I'm trying to query data from S3 using AWS Athena, where the data is stored in Parquet format. Specifically, I am trying to create a nested schema that stores rows of a complex object, generated using the parquetjs library. Here is an example of how I am generating the data:

const schema = {
  id: {type: 'UTF8'},
  body: {
    repeated: true,
    fields: {
      text: {type: 'UTF8'},
    },
  },
};
const obj = {
  id: '123',
  body: [
    {text: 'Hello'},
    {text: 'world!'},
  ],
};
const parquetSchema = new parquet.ParquetSchema(schema);

const writer = await parquet.ParquetWriter.openFile(parquetSchema, fileName);

In AWS Athena, I have created an external table with the following structure:

CREATE EXTERNAL TABLE `tabletest`(
  `id` string,
  `body` array<struct<text:string>>
)
ROW FORMAT SERDE 
  'org.apache.hadoop.hive.ql.io.parquet.serde.ParquetHiveSerDe' 
STORED AS INPUTFORMAT 
  'org.apache.hadoop.hive.ql.io.parquet.MapredParquetInputFormat' 
OUTPUTFORMAT 
  'org.apache.hadoop.hive.ql.io.parquet.MapredParquetOutputFormat'
LOCATION
  's3://xyz/parquet_test'
TBLPROPERTIES (
  'classification'='parquet', 
  'transient_lastDdlTime'='1679107188')

However, when I try to query the data using SELECT * FROM tabletest, I get the following error:

HIVE_CANNOT_OPEN_SPLIT: Error opening Hive split s3://xyz/parquet_test/d1710fd7dde563dc9e0348211825e726 (offset=0, length=272): org.apache.parquet.io.PrimitiveColumnIO cannot be cast to org.apache.parquet.io.GroupColumnIO

I'm not sure what is causing this error or how to resolve it.

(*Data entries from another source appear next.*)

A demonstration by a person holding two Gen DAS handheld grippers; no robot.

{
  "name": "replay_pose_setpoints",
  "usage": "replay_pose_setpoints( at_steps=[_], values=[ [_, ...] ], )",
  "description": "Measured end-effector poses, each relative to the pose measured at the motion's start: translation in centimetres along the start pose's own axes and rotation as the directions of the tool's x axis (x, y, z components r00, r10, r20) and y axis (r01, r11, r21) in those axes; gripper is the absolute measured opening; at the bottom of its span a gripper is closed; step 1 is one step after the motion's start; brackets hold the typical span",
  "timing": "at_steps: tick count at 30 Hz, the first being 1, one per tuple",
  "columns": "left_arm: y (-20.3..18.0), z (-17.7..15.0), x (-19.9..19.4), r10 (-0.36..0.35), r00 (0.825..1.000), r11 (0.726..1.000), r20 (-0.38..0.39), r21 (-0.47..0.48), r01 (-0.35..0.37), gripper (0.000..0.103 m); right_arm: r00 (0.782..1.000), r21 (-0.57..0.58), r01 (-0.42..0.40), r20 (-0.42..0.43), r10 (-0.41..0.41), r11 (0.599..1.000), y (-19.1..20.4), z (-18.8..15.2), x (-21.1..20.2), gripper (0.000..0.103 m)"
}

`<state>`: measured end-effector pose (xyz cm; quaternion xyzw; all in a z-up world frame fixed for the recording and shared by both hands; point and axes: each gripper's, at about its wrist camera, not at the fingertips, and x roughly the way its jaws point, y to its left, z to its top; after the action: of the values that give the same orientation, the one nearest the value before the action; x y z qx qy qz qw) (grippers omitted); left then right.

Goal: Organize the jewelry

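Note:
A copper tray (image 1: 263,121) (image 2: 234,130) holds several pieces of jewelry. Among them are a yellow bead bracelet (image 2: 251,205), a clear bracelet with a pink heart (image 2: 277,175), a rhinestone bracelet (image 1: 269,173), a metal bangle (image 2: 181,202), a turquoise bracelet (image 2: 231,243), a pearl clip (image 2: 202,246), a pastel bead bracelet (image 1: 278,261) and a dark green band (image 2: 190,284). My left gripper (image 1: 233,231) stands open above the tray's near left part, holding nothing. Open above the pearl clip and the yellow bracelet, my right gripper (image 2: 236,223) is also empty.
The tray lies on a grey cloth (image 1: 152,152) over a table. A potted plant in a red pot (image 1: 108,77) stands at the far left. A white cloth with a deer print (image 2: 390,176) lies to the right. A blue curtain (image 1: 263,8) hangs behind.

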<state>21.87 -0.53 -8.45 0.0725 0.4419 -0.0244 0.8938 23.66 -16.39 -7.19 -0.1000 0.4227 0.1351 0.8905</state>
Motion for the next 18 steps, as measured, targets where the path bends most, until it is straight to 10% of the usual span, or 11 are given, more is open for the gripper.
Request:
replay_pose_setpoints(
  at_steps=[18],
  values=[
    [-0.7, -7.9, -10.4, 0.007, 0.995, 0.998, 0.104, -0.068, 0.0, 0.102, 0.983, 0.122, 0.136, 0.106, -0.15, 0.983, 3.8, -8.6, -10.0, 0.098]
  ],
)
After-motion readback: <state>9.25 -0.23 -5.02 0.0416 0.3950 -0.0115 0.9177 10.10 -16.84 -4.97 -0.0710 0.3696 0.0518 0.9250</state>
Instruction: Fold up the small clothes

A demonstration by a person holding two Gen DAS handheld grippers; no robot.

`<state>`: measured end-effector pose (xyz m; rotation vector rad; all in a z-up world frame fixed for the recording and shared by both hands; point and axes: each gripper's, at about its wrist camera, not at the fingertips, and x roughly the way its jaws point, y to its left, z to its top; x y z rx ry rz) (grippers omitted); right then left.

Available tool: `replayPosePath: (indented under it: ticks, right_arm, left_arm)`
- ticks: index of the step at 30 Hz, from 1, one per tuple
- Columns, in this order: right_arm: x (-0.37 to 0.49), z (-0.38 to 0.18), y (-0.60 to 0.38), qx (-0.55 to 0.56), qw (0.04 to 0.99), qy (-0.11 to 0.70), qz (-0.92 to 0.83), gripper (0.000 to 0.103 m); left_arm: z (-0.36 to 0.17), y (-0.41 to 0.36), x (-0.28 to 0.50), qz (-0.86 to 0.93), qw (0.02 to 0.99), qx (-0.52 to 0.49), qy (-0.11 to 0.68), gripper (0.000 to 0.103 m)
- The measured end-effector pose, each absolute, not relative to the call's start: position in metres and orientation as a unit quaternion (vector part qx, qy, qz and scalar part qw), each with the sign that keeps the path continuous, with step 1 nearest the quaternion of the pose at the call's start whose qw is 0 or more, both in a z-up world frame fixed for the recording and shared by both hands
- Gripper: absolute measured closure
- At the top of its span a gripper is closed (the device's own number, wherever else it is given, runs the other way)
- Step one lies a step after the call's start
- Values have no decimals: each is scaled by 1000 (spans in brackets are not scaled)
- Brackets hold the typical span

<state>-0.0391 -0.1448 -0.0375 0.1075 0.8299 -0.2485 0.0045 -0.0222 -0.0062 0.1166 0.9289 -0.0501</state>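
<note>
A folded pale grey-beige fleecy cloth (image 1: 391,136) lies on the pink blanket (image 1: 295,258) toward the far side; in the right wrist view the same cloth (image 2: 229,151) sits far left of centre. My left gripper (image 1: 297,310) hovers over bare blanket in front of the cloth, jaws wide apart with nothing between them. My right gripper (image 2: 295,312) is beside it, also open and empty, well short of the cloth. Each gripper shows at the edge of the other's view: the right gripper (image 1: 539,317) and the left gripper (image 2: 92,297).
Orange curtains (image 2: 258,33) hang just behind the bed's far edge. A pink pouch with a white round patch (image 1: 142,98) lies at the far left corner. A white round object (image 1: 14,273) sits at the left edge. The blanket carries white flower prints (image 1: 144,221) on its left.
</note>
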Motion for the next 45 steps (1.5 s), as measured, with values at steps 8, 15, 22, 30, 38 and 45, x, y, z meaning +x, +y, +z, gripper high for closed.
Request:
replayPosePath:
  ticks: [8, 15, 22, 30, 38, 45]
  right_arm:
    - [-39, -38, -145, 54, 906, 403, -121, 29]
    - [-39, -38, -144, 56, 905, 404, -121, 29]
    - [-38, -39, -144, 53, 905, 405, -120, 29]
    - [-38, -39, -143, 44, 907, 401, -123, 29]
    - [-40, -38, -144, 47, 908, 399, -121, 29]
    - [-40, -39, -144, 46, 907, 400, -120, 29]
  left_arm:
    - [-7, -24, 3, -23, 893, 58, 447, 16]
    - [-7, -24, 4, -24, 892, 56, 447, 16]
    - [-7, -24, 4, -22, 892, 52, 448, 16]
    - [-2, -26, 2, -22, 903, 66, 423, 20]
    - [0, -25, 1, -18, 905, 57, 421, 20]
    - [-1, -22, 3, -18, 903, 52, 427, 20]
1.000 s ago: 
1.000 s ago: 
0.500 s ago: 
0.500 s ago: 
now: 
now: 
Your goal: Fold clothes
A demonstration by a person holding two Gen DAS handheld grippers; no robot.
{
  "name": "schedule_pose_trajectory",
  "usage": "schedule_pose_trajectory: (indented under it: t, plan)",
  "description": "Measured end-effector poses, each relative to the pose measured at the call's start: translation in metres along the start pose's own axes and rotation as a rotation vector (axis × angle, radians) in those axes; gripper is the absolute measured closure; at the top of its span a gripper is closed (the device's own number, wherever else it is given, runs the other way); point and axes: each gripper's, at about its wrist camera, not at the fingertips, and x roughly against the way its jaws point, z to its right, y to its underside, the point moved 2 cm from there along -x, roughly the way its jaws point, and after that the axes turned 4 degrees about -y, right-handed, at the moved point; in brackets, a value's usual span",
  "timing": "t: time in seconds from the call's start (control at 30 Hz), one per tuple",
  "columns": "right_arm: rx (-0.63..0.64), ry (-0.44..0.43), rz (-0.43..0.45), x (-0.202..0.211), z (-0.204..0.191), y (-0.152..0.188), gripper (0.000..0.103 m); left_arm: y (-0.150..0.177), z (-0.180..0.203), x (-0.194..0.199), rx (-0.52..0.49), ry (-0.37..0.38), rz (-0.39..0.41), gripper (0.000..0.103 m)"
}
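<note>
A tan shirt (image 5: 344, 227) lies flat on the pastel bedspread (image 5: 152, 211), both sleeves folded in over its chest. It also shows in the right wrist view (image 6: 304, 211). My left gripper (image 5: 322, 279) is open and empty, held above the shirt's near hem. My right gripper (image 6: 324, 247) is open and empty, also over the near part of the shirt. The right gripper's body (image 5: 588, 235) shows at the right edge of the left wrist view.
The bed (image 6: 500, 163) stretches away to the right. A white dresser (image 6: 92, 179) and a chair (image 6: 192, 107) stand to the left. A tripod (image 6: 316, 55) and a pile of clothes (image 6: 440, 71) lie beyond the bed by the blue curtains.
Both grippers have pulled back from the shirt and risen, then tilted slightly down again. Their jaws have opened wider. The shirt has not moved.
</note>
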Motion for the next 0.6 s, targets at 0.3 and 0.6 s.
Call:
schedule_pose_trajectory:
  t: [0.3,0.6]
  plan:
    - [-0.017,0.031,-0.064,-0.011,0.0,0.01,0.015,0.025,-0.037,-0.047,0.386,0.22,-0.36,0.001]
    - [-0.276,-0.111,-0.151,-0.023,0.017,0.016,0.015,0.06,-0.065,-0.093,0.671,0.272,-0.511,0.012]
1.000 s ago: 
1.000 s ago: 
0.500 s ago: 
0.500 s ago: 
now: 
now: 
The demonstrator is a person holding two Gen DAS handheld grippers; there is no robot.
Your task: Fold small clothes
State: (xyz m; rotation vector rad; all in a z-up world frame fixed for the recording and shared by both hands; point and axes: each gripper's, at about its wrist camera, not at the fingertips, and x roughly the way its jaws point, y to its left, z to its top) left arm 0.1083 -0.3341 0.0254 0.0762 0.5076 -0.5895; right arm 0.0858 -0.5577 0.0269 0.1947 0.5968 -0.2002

Any suggestions or insights would be greatly appreciated.

Caesar
  • 9,483
  • 8
  • 40
  • 66
  • do you have the sample data some where? – Prabhakar Reddy Mar 20 '23 at 11:06
  • 1
    The most likely explanation to me is that the files created by parquetjs aren't well formed, or of a very old version. parquetjs is very old, it hasn't been maintained for years. I don't know how compatible its files were even at that point. You may have better luck with https://github.com/kylebarron/parquet-wasm – Theo Mar 20 '23 at 19:30
  • 1
    I'm having the same issue when using a struct rather than array. – Nicholas Porter Mar 26 '23 at 05:34

0 Answers0